In the 1980s, the French Paradox was beginning to stump modern science — despite a diet high in saturated fats and cholesterol, the French had lower incidences of heart disease and obesity than their neighbours to the west.
Common sense pointed to an unidentified third factor, and in the mid-1980s a study came out that had wine-lovers rejoicing. It pinpointed the red wine habit of the French as the mitigating element, claiming that red wine in particular contains antioxidants that play a part in preventing heart disease and cancer.
Overnight, red wine sales skyrocketed and, still to this day, continue to trump white wine sales worldwide. But even after a few decades of debate, it’s still unclear whether or not red wine is as magical as people had hoped. Here’s what we do know: drinking beer, wine, or spirits in moderation raises levels of good cholesterol, which helps protect against heart disease.

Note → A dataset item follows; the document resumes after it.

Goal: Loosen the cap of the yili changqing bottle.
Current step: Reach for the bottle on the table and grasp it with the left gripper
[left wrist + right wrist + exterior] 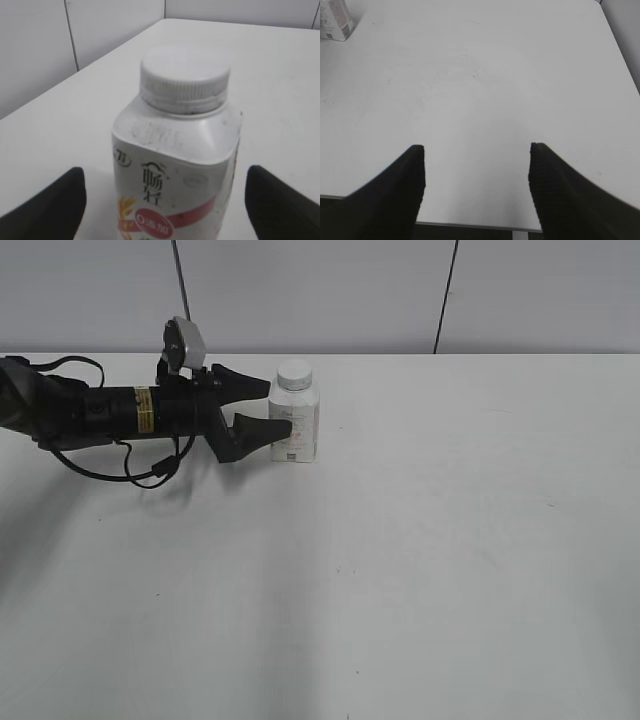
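Observation:
The yili changqing bottle (296, 425) stands upright on the white table at the back, left of centre, with its white ribbed cap (295, 373) screwed on. In the left wrist view the bottle (175, 165) and the cap (185, 75) fill the middle. My left gripper (277, 407) is open, with one black finger on each side of the bottle's body (165, 175) and a gap on both sides. My right gripper (477, 147) is open and empty over the table's near edge, far from the bottle (335, 20); it does not show in the exterior view.
The white table (420, 560) spreads wide to the right and front of the bottle. A grey panelled wall (320, 290) runs behind the table's far edge. The left arm's cable (140, 475) hangs loose over the table on the left.

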### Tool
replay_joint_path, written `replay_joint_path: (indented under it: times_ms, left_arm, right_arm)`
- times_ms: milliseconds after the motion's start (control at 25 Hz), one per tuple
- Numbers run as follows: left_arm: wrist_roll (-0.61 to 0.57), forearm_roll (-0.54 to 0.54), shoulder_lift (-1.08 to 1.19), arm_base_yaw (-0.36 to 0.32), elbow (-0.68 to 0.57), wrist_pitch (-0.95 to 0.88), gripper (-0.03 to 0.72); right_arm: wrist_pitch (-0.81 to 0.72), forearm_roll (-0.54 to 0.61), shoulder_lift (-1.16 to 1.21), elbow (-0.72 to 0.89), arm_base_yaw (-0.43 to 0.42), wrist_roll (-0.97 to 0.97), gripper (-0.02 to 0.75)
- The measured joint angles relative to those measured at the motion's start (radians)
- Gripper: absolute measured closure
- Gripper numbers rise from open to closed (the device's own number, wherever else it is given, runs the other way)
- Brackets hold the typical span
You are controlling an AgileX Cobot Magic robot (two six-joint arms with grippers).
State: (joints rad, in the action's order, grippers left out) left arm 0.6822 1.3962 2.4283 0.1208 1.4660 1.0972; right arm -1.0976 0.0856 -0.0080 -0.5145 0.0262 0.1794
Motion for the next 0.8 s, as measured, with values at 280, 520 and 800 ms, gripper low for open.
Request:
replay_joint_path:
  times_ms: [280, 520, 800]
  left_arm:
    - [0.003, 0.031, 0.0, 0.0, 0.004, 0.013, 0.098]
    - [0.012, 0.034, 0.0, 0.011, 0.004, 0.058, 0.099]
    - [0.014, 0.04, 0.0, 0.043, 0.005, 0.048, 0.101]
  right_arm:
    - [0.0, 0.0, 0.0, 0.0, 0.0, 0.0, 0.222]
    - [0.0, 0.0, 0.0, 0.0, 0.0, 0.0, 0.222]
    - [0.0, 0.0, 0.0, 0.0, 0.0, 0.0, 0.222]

What separates red wine from other alcohols on the health metre is the existence of polyphenols, which are extracted from the skins of the grapes during fermentation. Polyphenols have antioxidant properties that have been linked to heart disease and cancer prevention. Wines coming from thick-skinned grapes (and that were fermented over a long period of time with the skins) have more polyphenol — Cabernet Sauvignon, Merlot, Zinfandel and Syrah/Shiraz top the charts.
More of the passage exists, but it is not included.